DATA EXCERPT ::

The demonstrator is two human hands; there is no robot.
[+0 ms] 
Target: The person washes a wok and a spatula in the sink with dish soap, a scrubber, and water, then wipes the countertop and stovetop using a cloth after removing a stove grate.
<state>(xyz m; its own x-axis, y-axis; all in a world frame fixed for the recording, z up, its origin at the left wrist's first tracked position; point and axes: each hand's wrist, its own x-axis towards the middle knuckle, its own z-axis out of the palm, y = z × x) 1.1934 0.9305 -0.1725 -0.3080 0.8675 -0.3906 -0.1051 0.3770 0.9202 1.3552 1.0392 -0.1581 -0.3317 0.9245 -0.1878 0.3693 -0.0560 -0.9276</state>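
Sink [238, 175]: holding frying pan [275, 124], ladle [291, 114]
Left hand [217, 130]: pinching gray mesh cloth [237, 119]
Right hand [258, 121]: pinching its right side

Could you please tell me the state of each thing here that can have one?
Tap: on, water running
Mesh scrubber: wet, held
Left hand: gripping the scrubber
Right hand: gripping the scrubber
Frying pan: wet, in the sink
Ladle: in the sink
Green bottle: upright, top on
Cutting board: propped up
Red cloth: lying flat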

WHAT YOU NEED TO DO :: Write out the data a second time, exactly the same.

ANSWER SECTION ::
The demonstrator is two human hands; there is no robot.
[+0 ms] 
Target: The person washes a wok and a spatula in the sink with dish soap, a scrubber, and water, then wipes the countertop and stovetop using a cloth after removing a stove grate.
<state>(xyz m; its own x-axis, y-axis; all in a world frame fixed for the recording, z up, its origin at the left wrist's first tracked position; point and axes: each hand's wrist, its own x-axis towards the middle knuckle, its own z-axis out of the palm, y = z × x) 1.1934 0.9305 -0.1725 -0.3080 0.8675 -0.3906 -0.1051 0.3770 0.9202 1.3552 1.0392 -0.1581 -0.3317 0.9245 -0.1878 0.3693 -0.0560 -0.9276</state>
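Sink [238, 175]: holding frying pan [275, 124], ladle [291, 114]
Left hand [217, 130]: pinching gray mesh cloth [237, 119]
Right hand [258, 121]: pinching its right side

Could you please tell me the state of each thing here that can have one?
Tap: on, water running
Mesh scrubber: wet, held
Left hand: gripping the scrubber
Right hand: gripping the scrubber
Frying pan: wet, in the sink
Ladle: in the sink
Green bottle: upright, top on
Cutting board: propped up
Red cloth: lying flat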

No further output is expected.